(Saved data entries)
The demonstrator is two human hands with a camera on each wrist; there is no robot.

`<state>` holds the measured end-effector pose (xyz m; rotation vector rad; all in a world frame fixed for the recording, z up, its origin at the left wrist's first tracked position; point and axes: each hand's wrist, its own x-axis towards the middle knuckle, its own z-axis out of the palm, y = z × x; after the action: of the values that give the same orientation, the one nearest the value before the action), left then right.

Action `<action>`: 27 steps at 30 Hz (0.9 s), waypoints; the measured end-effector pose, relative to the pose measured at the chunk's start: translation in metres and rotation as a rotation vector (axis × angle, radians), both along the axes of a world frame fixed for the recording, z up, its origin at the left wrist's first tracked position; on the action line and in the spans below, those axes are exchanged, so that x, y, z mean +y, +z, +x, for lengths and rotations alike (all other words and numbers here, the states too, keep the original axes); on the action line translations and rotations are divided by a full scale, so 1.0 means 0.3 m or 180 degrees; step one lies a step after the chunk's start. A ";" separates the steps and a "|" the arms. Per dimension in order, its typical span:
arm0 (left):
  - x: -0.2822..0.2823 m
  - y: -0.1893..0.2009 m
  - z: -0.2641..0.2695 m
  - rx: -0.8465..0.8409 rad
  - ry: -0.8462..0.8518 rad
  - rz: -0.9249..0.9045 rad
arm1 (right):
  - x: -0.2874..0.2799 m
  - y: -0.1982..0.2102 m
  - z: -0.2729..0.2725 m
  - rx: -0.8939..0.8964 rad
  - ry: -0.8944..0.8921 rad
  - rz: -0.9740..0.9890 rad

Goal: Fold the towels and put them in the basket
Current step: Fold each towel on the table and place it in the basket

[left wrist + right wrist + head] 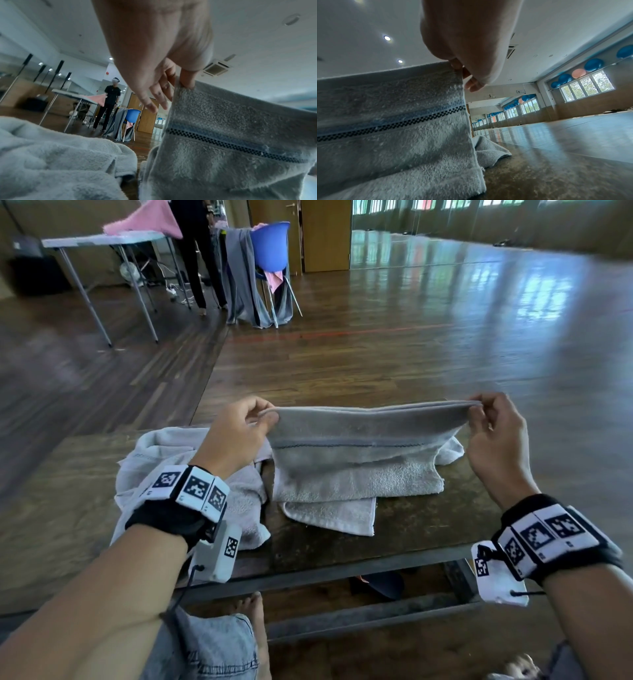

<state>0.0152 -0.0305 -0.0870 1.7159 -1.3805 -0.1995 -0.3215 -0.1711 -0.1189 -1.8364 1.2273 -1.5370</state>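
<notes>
Grey towel held up by two corners over the table

A crumpled towel (161, 460) lies toward the table's (411, 529) left edge. The left hand (236, 433) pinches the grey towel's (363, 446) left top corner, the right hand (496, 436) its right; its lower part rests mid-table.

Head view: my left hand (236, 436) covers part of the crumpled towel (154, 453) beneath it; my left wrist band hides more. The held towel (363, 440) screens the far part of the table (428, 529) behind it. My forearms run off the bottom edge.
Left wrist view: palm fills the top, cut by the upper edge; my fingertips (187, 83) sit partly behind the towel's corner. Person (109, 105) beyond the fingers too small to make out.
Right wrist view: my right hand (471, 47) is blurred and dark; pinching fingers barely visible behind the hem; towel cut off left and bottom
</notes>
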 end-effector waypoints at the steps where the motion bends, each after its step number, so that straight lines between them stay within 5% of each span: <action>1: 0.004 0.005 -0.002 0.0138 -0.0028 -0.0027 | 0.007 0.009 0.004 -0.0070 0.0052 -0.0080; 3: 0.011 0.021 -0.003 0.0370 -0.0142 0.0090 | 0.004 0.020 0.003 -0.0131 0.0200 -0.0046; 6: 0.022 0.019 -0.001 0.0298 -0.0669 0.0977 | 0.009 0.022 -0.027 0.0242 0.0742 0.0842; 11: 0.034 -0.028 -0.019 -0.0108 -0.1254 0.2912 | 0.054 -0.025 -0.083 0.2494 0.1658 0.2348; 14: 0.021 -0.042 -0.016 -0.0574 -0.1067 0.2656 | 0.055 -0.037 -0.067 0.2969 0.1688 0.1864; 18: -0.007 -0.078 -0.019 -0.0767 -0.0895 0.2530 | 0.035 -0.058 -0.040 0.2846 0.1221 0.1162; 27: -0.038 -0.158 0.000 -0.0978 -0.0831 0.2709 | 0.040 -0.080 0.005 0.3182 0.1078 0.1280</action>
<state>0.0151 -0.0420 -0.1344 2.3033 -1.9132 -0.7877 -0.3201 -0.1591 -0.1430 -2.3956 1.3481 -0.0970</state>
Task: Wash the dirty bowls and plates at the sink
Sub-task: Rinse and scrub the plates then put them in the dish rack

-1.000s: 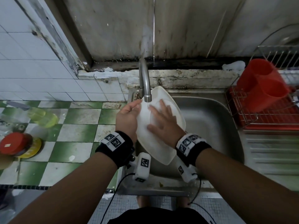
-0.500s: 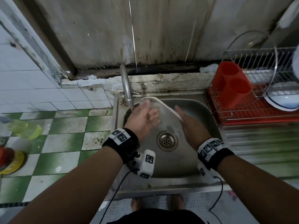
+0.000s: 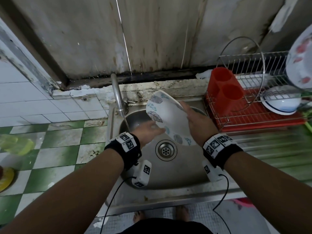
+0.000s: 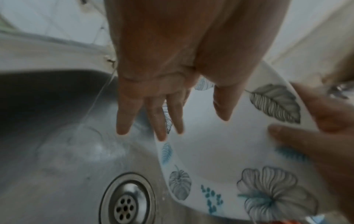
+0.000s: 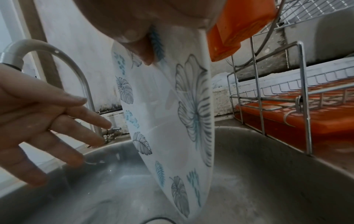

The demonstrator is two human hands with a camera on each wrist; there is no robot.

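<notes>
Over the steel sink [image 3: 184,176] a white plate [image 3: 170,119] [image 4: 220,151] [image 5: 168,121] with grey and blue leaf prints stands tilted on edge. My right hand [image 3: 194,119] grips its right rim, thumb [image 5: 141,50] on the printed face and fingers behind. My left hand [image 3: 152,130] [image 4: 153,118] [image 5: 57,128] is open with straight wet fingers beside the plate's left rim; a small gap shows in the right wrist view. A thin stream of water falls from the faucet [image 3: 118,98] just left of that hand.
The drain [image 3: 166,150] lies below the plate. At the right stands a wire dish rack [image 3: 253,102] on a red tray, with a red cutlery holder [image 3: 224,93], a blue-rimmed white bowl [image 3: 280,102] and a flowered plate [image 3: 300,61]. A green-and-white tiled counter [image 3: 59,144] is at the left.
The plate has turned its printed face to the left. My left hand let go of its rim and opened. My right hand went from rubbing the plate to gripping its right rim.
</notes>
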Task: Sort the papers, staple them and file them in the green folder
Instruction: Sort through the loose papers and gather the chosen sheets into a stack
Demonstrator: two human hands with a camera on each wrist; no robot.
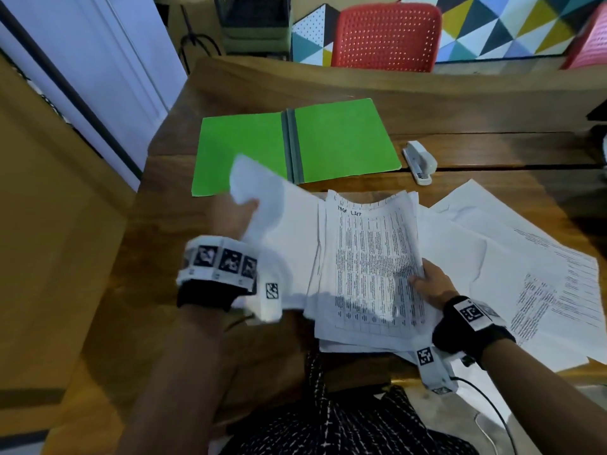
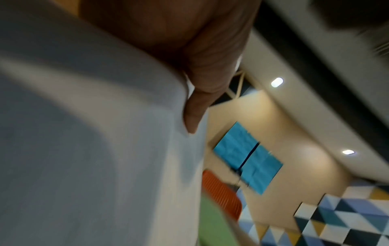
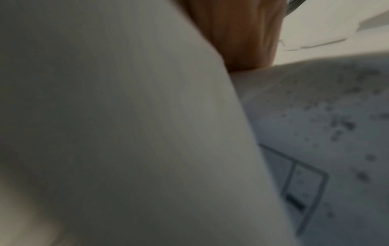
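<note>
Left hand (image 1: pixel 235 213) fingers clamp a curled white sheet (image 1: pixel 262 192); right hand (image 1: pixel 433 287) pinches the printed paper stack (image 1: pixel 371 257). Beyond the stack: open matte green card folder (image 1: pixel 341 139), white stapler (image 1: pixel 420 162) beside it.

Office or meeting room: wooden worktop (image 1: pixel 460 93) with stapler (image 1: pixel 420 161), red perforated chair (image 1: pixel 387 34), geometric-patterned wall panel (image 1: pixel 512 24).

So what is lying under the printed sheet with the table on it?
Under the printed sheet more white papers show at the left and bottom edges, a loose stack. How many, and what is printed on them, is covered.
</note>
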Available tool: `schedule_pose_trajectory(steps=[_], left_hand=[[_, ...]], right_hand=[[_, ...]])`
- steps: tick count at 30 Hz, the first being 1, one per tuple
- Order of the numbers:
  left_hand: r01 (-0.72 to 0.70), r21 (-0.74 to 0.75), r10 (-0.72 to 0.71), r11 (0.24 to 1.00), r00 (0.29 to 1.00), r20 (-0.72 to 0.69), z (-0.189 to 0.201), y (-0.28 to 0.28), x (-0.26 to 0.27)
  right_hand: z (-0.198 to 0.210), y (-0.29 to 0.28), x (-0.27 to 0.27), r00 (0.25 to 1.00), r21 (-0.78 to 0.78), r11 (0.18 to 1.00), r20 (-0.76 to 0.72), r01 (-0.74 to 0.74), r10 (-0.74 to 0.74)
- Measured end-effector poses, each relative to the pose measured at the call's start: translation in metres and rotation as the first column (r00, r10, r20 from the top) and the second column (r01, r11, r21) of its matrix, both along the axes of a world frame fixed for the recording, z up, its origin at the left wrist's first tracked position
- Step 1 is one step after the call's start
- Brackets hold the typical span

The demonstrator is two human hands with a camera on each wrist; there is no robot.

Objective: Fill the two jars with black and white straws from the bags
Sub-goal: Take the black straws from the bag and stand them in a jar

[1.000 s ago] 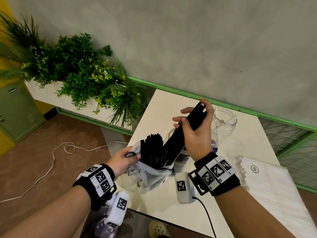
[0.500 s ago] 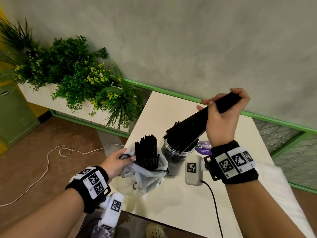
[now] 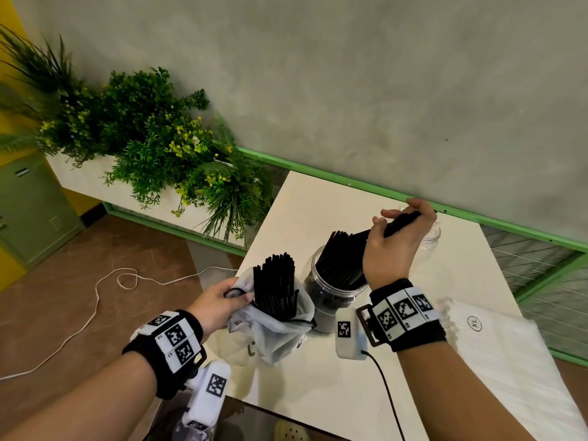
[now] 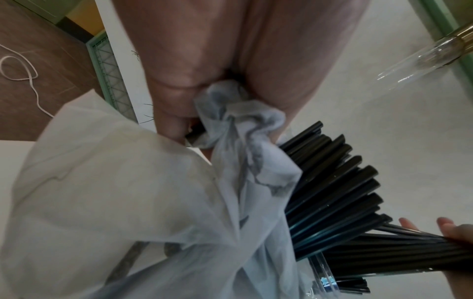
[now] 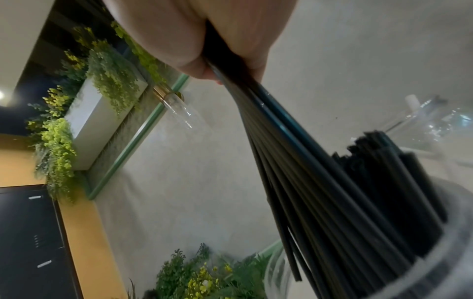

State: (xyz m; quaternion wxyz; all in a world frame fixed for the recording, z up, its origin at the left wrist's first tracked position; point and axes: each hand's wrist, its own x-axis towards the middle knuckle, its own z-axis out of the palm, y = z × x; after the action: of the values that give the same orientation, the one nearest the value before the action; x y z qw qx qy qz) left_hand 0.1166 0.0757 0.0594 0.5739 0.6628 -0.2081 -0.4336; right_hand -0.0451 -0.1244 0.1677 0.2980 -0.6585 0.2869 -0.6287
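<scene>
My left hand [image 3: 219, 302] [image 4: 204, 81] grips the bunched rim of a white plastic bag [image 3: 270, 329] [image 4: 115, 202] that stands on the table with black straws [image 3: 275, 283] [image 4: 332, 182] sticking up out of it. My right hand [image 3: 396, 240] [image 5: 204, 36] holds a bundle of black straws [image 3: 346, 259] [image 5: 320, 182] by its upper end. The lower ends sit slanted inside a clear jar [image 3: 331, 294] [image 5: 448, 252] just right of the bag. A second clear jar [image 3: 432, 235] [image 5: 440, 119] stands behind my right hand, mostly hidden.
The white table [image 3: 318, 393] stands against a grey wall with a green rail [image 3: 350, 186]. A white bag marked XL [image 3: 496, 354] lies at the right. Planters with greenery [image 3: 143, 148] stand left. A white cord [image 3: 95, 300] lies on the brown floor.
My right hand carried the straw bundle from the bag up and right, then lowered its ends into the nearer jar. The left hand kept its grip on the bag.
</scene>
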Motion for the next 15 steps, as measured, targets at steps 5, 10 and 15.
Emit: schedule_pose_trajectory(steps=[5, 10, 15], left_hand=[[-0.006, -0.006, 0.006, 1.0, 1.0, -0.008, -0.001, -0.001, 0.001], [-0.024, 0.003, 0.024, 1.0, 1.0, -0.012, -0.001, -0.002, 0.001], [-0.023, -0.001, 0.023, 1.0, 1.0, -0.017, 0.002, -0.002, 0.002]], right_hand=[[-0.021, -0.002, 0.004, 0.998, -0.064, 0.998, -0.069, 0.001, -0.005], [-0.053, -0.006, -0.001, 0.91, -0.028, 0.999, -0.414, -0.044, 0.028], [-0.068, -0.024, -0.013, 0.75, -0.066, 0.992, -0.661, -0.104, 0.035]])
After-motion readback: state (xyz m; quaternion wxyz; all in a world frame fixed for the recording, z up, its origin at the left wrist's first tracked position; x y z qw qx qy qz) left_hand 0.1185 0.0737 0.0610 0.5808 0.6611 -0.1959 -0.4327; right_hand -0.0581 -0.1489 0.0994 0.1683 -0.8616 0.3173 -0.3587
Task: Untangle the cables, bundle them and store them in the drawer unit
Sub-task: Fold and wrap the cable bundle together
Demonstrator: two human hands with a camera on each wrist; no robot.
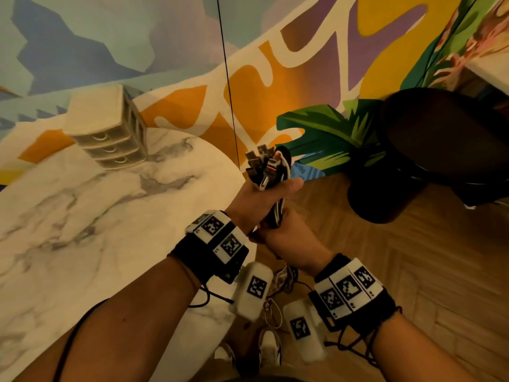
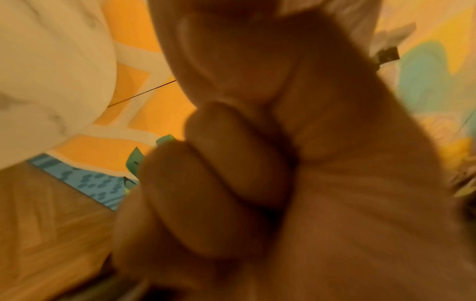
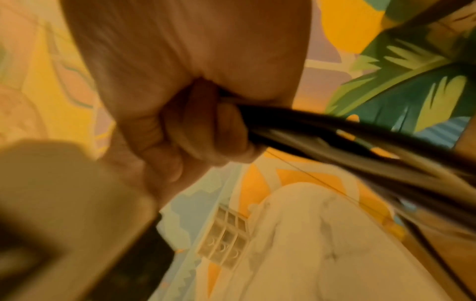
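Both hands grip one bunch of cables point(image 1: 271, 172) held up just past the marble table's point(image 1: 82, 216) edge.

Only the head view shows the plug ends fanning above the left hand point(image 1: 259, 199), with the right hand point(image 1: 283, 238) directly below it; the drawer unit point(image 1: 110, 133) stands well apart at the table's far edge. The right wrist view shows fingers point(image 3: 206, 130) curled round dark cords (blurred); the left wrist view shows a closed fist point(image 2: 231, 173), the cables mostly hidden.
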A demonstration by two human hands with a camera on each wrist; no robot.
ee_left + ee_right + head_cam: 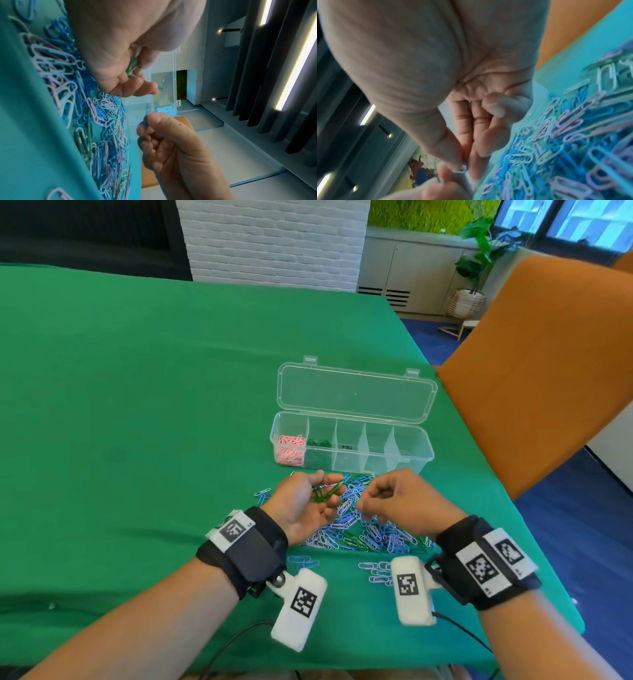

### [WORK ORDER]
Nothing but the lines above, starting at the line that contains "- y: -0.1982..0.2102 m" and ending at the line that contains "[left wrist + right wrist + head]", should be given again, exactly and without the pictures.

### [EXPECTED OUTPUT]
  - y: -0.1982..0.2102 m
  - z: -0.2729..0.2725 m
  - rx: -0.8939..0.8964 rad
  - ry: -0.8944..0.8921 rad
  - rz: -0.9740..0.9890 rad

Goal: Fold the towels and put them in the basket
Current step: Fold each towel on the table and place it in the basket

[left wrist + right wrist + head] 

No other output is expected for this exercise.